When a program tile is finally selected, such as “21 Days of Calm,” the play button signifier is most prevalent, providing great understandability for how to begin. A great example of signifiers working in tandem with mapping are the numbers of days in the program. These are listed horizontally, and begin at a left-indent on the screen, suggesting that the user can scroll right in sequence to see future days, or left to see previous days. Lastly, the currently viewed day provides feedback by way of a white bubble around the current day, providing feedback to the user and an immediate understanding of what day they’re viewing.

Potential Issue & Recommendation:

While the meditation menu’s design supports users who prefer exploration, it does not accommodate other information behaviors.

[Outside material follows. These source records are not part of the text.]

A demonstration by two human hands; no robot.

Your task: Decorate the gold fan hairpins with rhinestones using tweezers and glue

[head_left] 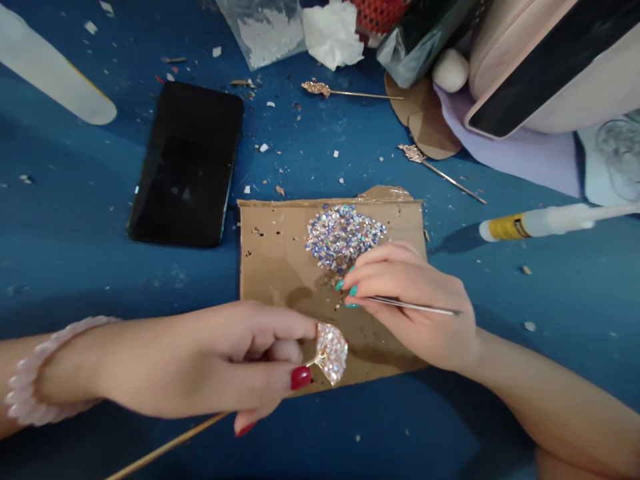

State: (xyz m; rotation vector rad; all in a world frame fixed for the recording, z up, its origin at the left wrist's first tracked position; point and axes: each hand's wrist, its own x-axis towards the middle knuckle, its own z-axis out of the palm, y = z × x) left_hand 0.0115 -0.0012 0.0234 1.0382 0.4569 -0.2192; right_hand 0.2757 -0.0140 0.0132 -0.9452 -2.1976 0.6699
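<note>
My left hand (210,360) pinches a gold hair stick just below its fan-shaped head (333,353), which is covered with sparkling stones. Its long shaft (165,449) comes out beneath my hand toward the lower left. My right hand (415,300) is closed on a thin metal tool (415,306); its tip is hidden by the fingers. Those fingertips are beside a heap of small, shiny blue, silver and pinkish stones (340,230). The heap lies on a cardboard piece (270,273) beneath both hands.
Left of the cardboard lies a black phone (187,163). Two more hair sticks lie behind, one at centre (320,89) and one at right (415,155). A glue bottle (530,225) rests at right. Bags and a crumpled tissue (333,33) line the back.
</note>
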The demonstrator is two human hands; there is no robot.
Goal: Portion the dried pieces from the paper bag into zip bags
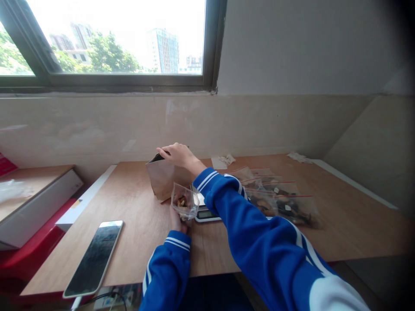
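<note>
My left hand [177,221] is closed around the lower part of a small clear plastic bag [194,207] with brown, nut-like pieces [182,201] inside. The bag's mouth gapes upward, just in front of a brown paper bag [162,179]. My right hand [178,154] rests over the top of the paper bag, gripping its upper edge; some fingers are hidden behind or inside the rim. The paper bag stands slightly tilted, its dark opening partly showing. Beside the plastic bag, a white kitchen scale [207,214] is half covered by my right sleeve.
Several zip bags [288,203] with dark contents lie to the right of the scale. Crumpled tissue [227,160] is at the back near the wall. A phone [95,257] with a charging cable [76,303] lies at the table's front left. A red stool [35,242] stands left.
</note>
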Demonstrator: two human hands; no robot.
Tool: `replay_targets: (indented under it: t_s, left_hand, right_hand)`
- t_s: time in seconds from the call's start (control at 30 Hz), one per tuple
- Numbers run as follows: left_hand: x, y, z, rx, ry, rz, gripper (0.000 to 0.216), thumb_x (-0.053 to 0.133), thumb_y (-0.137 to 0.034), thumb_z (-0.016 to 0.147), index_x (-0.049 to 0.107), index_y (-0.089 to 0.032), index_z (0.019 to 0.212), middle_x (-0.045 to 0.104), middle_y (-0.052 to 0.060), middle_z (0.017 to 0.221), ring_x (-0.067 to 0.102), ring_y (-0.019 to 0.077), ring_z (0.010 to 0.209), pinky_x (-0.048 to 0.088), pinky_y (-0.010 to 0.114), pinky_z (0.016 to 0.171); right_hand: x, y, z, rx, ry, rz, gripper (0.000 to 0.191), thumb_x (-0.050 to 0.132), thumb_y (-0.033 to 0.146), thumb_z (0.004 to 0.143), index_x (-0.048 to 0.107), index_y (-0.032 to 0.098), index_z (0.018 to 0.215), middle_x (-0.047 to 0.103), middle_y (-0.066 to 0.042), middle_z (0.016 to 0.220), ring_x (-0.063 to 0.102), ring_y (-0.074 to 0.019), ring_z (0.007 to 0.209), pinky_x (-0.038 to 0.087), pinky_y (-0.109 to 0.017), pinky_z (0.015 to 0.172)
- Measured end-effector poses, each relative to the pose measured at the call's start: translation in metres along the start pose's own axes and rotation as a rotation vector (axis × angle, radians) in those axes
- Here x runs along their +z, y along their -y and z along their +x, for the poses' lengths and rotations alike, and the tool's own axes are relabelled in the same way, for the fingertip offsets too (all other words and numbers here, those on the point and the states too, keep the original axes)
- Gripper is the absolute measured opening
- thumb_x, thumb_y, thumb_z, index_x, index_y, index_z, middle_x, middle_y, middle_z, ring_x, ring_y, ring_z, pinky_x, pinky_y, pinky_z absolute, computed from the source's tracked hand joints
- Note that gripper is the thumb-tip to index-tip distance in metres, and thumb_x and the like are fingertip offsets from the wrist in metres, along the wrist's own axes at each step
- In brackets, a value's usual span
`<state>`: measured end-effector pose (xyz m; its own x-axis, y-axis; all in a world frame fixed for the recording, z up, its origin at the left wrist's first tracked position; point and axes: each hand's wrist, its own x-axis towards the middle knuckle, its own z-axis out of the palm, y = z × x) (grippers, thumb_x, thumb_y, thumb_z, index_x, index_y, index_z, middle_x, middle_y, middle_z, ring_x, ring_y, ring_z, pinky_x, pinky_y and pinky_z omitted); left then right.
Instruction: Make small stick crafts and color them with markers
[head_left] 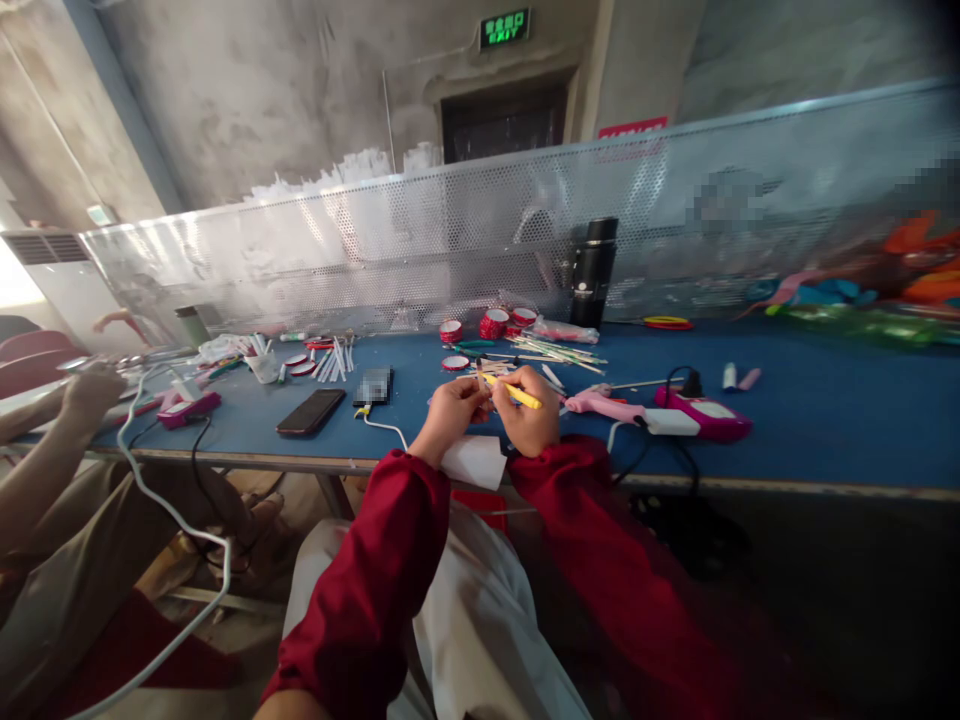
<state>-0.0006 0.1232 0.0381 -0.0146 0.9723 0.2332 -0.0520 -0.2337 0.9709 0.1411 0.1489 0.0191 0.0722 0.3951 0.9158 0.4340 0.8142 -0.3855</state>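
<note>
My right hand (531, 415) is closed round a yellow pen (523, 396), whose tip points left toward my other hand. Fingers pinched together, my left hand (456, 408) holds a small piece that is too small to make out. The two hands nearly meet above the front edge of the blue table (420, 400). Beneath them, a white sheet of paper (476, 462) juts over the edge. Right of my right hand lies a pink glue gun (607, 404). Thin sticks (559, 350) are spread just behind my hands.
Red-and-white tape rolls (493, 324) and a black thermos (595, 272) stand at the back before a perforated metal screen (300, 250). A phone (310, 411) and a cabled black device (373, 386) lie left. A magenta box (709, 415) sits right. A co-worker's hand (91, 392) is far left.
</note>
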Motion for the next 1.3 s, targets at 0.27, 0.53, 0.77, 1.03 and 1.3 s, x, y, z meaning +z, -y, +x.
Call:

Without a search bar in the meditation menu, it is possible that a gulf of execution could occur if a user prefers to search for a theme by keyword instead of exploration.

A recommendation for implementing this feature is below, in Figure 4, from a competing app called Simple Habit. While Simple Habit’s color theme is perhaps too muted, it places search at the top for discoverability, and even includes potential search ideas.

The Consensus

Calm’s brilliant design manifests itself in four key ways:

  1. Limited knowledge in the head needed
  2. Uncluttered, clear layout of signifiers
  3. Understandable signifiers throughout that eliminate gulfs of execution
  4. Frequent and visible feedback that eliminate gulfs of evaluation

Adding a search bar to the meditation menu would go the extra distance to ensure users with varying information behaviors are accommodated, avoiding any potential gulf of execution. Nonetheless, it is clear to see why Calm is such a beloved app.